1.2 Mitochondrial quality control
The mitochondrial functionality itself is related to the control of mitochondrial quality (MQC). This is referred as mitochondrial homeostasis and is a tightly regulated process at both molecular and organelle level. A number of pathways and mechanisms cooperate and control mitochondrial proteome and/or mitochondrial content especially during stress times and adequate regulation of these mitochondrial quality control pathways are crucial for cellular homeostasis (Roca-Portoles and Tait, 2021; Wui Ng, MY et al., 2021). Cell response will vary depending on stress type and intensity and on a range of factors able to sense and transmit the nature of the encountered perturbation. For example, at organelle level, upon external stimuli, mitochondria can change their morphology by activating fission or fusion events: upon a severe or prolonged stress, mitochondria undergo fission, meanwhile, upon a mild or low stress, mitochondria favor fusion (Van Der Bliek, 2009). Also starvation and low glucose or, ETC inhibition can induce fusion and fission processes, respectively.
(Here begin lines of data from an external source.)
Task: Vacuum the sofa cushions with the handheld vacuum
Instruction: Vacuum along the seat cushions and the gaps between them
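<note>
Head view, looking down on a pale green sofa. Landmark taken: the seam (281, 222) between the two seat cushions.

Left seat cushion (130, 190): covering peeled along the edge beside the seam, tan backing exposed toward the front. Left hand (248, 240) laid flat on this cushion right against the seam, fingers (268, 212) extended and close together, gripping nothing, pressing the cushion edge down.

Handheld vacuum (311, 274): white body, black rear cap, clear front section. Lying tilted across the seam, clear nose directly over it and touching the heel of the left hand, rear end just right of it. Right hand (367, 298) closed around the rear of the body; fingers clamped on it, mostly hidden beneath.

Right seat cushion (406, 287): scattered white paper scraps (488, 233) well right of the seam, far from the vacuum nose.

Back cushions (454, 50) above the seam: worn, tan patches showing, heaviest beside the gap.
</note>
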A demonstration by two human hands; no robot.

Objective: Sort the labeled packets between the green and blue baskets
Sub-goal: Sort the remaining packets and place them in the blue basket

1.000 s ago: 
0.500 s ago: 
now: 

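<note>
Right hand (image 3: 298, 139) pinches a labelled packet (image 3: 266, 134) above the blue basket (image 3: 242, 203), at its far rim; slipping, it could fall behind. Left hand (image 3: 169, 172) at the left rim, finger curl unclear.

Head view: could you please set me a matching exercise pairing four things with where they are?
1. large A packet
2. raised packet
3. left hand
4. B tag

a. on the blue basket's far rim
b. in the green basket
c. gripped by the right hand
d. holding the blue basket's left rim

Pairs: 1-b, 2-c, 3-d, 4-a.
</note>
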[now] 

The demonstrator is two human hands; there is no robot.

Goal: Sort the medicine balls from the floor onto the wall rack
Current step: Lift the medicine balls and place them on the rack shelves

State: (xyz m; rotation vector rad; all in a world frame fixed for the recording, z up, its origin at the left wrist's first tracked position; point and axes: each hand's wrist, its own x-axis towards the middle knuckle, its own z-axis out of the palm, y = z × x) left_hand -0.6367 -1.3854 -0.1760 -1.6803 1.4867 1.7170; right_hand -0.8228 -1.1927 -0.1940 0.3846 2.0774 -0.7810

To face persistent damage, another cellular homeostatic mechanism is to remove damaged organelles through proteolytic pathways that can be non-selective for autophagy and selective for mitophagy. Autophagy and mitophagy are evolutionary conserved from yeast to mammals: Autophagy Related Genes (ATG genes), specific mitophagy mediators and mechanisms have been identified and characterized for their role during different steps of the process (Kumar R. and Reichert A.S., 2021). In case of mitochondrial defects, the removal of damaged mitochondria is a cytoprotective strategy to prevent the accumulation of dysfunctional organelles with consequent deleterious effects (Zimmermann and Reichert, 2017). That mitochondrial fission can act upstream of mitophagy upon mitochondrial stress has been envisaged (Valera-Alberni and Canto, 2018).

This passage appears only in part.